The AI Readiness Path Any Business Can Follow
- Zeta Sky

- Jul 2
- 5 min read
Most businesses already use AI somewhere in the business, and that's the good part. You're not starting from zero. AI governance is what turns that existing use into real readiness, and you don't need a large team or a big budget to get there. Want to see exactly where you stand right now? Work through the AI Governance Readiness Scorecard. It walks through six direct questions and shows you precisely which pieces are already in place and which ones are still open

McKinsey found that 88% of companies now use AI in at least one function. Some of those companies have already turned that early use into real structure, and you can join them. Deloitte found that 28% feel confident their organization is "very ready" to support wide-scale AI deployment across business functions, and that number keeps growing every quarter these reports come out. Getting into that group comes down to four specific moves, each one within reach for a business of any size.

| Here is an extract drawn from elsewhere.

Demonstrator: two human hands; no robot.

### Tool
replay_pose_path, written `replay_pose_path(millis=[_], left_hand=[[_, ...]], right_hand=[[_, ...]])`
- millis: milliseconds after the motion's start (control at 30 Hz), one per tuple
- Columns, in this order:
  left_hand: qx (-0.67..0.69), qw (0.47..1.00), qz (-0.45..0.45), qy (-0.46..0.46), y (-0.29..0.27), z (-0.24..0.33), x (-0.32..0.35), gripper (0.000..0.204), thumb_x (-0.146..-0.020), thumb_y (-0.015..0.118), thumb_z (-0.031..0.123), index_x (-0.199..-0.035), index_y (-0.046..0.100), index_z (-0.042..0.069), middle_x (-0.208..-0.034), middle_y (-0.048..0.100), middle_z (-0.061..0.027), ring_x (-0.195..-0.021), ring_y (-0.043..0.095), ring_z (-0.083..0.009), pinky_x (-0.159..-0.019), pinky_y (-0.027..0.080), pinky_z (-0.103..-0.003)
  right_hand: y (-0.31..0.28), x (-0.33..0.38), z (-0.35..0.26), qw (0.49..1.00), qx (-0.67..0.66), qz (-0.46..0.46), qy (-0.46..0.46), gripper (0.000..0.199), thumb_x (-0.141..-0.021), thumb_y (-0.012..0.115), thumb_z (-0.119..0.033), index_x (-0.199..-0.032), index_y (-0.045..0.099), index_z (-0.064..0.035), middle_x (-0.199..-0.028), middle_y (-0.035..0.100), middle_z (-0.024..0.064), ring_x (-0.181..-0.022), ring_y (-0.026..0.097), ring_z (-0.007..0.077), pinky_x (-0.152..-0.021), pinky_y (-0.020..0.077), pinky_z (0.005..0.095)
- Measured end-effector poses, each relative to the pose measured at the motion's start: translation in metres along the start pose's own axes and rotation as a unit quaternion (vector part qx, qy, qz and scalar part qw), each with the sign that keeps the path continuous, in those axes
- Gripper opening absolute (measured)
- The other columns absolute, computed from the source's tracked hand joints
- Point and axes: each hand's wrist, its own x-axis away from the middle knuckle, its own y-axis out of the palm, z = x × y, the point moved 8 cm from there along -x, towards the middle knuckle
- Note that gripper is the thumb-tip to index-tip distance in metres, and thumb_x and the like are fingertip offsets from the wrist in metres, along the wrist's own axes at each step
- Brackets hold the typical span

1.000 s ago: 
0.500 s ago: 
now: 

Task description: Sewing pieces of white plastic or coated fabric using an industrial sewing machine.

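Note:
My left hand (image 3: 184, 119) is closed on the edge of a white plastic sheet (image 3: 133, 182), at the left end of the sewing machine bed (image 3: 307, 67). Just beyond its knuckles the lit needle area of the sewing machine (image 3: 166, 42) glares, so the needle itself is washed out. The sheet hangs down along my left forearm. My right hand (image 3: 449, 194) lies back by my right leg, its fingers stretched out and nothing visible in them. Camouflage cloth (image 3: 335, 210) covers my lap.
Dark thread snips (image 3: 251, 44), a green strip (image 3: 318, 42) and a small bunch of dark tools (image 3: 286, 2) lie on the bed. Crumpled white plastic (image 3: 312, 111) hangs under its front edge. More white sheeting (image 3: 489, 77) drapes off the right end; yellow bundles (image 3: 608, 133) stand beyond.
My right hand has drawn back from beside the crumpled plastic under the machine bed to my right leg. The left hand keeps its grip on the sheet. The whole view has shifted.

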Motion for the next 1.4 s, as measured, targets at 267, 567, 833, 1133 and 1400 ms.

Here's what those four moves look like in practice.
Visibility Is Where AI Readiness Begins
Name every AI tool currently running across your business, official or not, and you're already ahead of most companies in your position. That's not a small thing. It's the exact starting point Deloitte's confident 28% have in common, and it costs nothing but a few honest conversations.
Here's how visibility usually builds. One employee finds a tool that helps draft emails faster. Someone in another department starts using a different tool to summarize meeting notes. A quick conversation with each department turns those separate habits into one shared list, and that list is worth more than any new software you could buy.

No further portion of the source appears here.